There is one important worry for this argument: on the reconstruction above, the conclusion does not follow. In particular, the problem is with premise (3), which is not supported by (1) and (2) (Simion 2020b). That is because being interested in being believed does not exclude also being interested in telling the truth. Speakers might still—by default—also be interested in telling the truth on independent grounds, that is, independently of their concern (or, rather, lack thereof) with hearers’ interests; indeed, the sources of entitlement proposed by the Anti-Reductionist—for instance, the existence of social norms of truth-telling, the knowledge norm of assertion and so forth—may well constitute themselves in reasons for the speaker to tell the truth—absent overriding incentive to do otherwise. If that is the case, telling the truth will be default for hearers, therefore, trust will be default for hearers. What the defender of the Problem of Cooperation needs, then, for validity, is to replace (P1) with the stronger (P1*): Hearers are interested in truth; speakers are only interested in being believed. However, it is not clear that (P1*) spells out the correct utility profile of the case: are all speakers really such that they only care about being believed? This seems like a fairly heavy empirical assumption that is in need of further defence.

c. Obligation to Trust

A final normative species that merits discussion on the truster’s side is the obligation to trust. Obligations to trust can be generated, trivially, by promise-making (compare Owens 2017) or by other kinds of cooperative agreements (Faulkner 2011, Ch. 1). Of more philosophical interest are cases where obligations to trust are generated without explicit agreements.
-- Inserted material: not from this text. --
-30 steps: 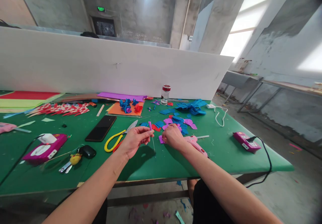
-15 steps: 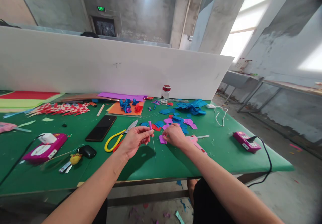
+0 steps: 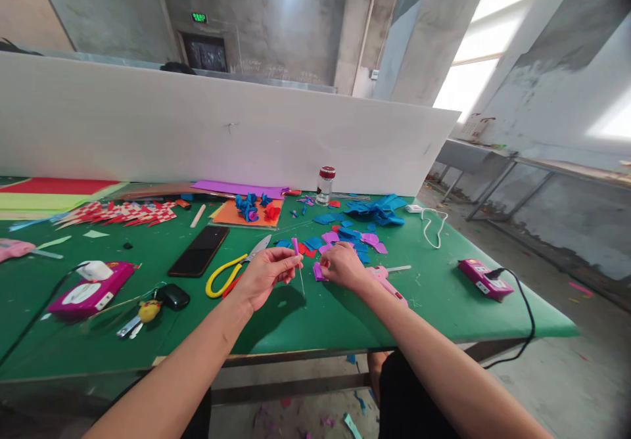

One case of particular interest here arises in the literature on testimonial injustice, pioneered by Miranda Fricker (2007). Put roughly, testimonial injustice occurs when a speaker receives an unfair deficit of credibility from a hearer due to prejudice on the hearer’s part, resulting in the speaker’s being prevented from sharing what she knows.

An example of testimonial injustice that Fricker uses as a reference point is from Harper Lee’s To Kill a Mockingbird, where Tom Robinson, a black man on trial after being falsely accused of raping a white woman, has his testimony dismissed due to the prejudiced preconceptions on the part of the jury which owes to deeply seated racial stereotypes. In this case, the jury makes a deflated credibility judgement of Robinson, and as a result, he is unable to convey to them the knowledge that he has of the true events which occurred.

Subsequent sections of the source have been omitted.